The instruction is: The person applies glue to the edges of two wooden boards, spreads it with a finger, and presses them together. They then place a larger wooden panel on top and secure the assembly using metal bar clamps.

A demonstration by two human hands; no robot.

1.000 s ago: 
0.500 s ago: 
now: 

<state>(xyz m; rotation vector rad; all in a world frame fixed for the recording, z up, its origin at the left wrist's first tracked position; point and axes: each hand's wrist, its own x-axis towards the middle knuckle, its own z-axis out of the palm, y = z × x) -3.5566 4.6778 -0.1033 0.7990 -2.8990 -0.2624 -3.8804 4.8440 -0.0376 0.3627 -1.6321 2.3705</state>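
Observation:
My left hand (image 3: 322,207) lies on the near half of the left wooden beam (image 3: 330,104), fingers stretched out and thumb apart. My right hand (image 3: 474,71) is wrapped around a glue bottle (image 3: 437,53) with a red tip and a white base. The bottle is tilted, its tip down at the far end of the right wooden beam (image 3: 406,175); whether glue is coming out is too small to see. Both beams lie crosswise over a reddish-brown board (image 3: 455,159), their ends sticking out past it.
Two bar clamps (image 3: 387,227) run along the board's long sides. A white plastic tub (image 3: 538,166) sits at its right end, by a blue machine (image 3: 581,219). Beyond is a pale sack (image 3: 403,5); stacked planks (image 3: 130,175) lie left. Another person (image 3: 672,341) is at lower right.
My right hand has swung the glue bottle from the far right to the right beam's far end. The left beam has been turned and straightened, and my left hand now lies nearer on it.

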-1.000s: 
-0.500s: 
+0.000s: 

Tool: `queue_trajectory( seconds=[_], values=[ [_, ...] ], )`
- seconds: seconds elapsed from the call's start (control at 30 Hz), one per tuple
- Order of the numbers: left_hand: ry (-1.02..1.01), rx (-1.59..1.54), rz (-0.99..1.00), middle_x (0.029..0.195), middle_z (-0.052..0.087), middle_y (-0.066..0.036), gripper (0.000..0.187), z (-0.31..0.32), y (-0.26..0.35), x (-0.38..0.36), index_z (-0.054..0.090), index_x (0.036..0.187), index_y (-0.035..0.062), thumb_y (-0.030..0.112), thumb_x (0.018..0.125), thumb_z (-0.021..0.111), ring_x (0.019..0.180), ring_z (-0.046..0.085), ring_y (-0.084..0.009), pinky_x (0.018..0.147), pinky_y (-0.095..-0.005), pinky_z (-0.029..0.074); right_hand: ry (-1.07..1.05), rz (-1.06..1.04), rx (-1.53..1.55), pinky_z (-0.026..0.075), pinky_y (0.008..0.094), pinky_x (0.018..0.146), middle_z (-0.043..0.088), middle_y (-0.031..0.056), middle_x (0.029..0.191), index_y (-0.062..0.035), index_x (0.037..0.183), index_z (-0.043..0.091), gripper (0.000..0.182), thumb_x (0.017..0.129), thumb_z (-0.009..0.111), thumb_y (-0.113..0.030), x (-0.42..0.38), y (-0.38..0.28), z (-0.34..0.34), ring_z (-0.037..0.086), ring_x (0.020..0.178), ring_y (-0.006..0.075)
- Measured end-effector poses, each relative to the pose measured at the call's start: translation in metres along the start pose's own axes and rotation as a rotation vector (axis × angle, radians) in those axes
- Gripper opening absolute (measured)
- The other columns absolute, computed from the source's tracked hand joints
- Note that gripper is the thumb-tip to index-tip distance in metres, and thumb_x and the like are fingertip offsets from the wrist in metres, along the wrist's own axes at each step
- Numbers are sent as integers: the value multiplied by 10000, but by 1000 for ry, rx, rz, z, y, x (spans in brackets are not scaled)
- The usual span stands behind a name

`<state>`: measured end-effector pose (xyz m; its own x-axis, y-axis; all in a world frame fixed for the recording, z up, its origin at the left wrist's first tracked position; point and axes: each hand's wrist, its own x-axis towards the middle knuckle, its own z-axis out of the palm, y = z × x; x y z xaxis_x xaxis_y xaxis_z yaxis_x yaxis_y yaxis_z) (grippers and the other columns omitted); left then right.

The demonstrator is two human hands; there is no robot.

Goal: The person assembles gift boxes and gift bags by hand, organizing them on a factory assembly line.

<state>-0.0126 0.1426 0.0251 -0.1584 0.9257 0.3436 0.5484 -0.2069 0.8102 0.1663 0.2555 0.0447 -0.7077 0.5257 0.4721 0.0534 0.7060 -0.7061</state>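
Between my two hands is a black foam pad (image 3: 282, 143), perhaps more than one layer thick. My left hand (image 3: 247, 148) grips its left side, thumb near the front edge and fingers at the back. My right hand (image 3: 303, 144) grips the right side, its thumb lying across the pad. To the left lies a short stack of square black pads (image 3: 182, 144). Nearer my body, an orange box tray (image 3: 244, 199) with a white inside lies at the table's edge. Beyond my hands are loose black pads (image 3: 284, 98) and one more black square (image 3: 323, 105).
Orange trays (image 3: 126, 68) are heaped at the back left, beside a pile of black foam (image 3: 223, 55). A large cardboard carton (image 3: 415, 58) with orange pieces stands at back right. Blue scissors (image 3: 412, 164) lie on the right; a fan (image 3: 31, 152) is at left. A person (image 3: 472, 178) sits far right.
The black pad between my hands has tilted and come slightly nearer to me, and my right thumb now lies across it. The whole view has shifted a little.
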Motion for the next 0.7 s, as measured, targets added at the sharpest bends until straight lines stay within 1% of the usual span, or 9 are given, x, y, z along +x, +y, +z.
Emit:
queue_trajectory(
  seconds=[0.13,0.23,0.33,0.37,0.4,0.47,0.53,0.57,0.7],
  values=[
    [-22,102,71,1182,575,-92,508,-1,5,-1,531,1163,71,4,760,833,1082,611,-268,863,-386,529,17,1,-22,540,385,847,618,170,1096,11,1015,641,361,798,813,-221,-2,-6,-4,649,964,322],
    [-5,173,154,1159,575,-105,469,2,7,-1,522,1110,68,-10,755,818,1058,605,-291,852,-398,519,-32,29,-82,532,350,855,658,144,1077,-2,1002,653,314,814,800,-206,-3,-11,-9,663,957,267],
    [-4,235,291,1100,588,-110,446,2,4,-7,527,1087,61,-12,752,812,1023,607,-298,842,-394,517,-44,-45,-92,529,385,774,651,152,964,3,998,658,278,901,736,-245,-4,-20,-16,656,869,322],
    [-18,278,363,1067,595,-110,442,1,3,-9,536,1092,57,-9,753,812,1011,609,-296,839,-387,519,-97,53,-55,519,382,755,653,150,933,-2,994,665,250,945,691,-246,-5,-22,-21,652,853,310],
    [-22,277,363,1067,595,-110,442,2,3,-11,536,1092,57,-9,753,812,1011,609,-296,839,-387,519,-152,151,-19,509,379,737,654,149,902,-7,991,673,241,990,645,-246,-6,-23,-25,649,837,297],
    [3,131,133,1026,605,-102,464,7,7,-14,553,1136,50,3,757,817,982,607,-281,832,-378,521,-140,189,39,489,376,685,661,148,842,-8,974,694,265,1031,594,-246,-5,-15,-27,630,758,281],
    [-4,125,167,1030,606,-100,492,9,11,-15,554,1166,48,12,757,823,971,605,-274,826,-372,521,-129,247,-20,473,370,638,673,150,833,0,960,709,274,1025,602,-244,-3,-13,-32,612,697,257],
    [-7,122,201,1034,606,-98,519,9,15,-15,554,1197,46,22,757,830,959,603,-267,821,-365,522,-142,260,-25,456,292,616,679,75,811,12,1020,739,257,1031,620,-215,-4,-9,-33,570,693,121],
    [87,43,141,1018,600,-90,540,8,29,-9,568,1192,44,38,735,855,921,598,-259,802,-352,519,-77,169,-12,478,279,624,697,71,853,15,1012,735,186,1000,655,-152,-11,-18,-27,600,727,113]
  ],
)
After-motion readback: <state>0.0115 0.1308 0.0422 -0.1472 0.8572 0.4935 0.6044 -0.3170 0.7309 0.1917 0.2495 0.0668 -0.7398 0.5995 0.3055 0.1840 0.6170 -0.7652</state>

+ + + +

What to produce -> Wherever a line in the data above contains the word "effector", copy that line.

Exercise answer ->
- Measured end-effector poses, each relative to the pose measured at the call's start: translation in metres along the start pose's own axes and rotation as a rotation vector (axis × angle, radians) in those axes
`<state>`: measured end-effector pose (xyz m; its own x-axis, y-axis; all in a world frame fixed for the recording, z up, its origin at the left wrist's first tracked position; point and axes: each hand's wrist, its own x-axis towards the middle knuckle, its own z-axis out of the palm, y = z × x; x y z xaxis_x xaxis_y xaxis_z yaxis_x yaxis_y yaxis_z) (grippers and the other columns omitted); left then right.

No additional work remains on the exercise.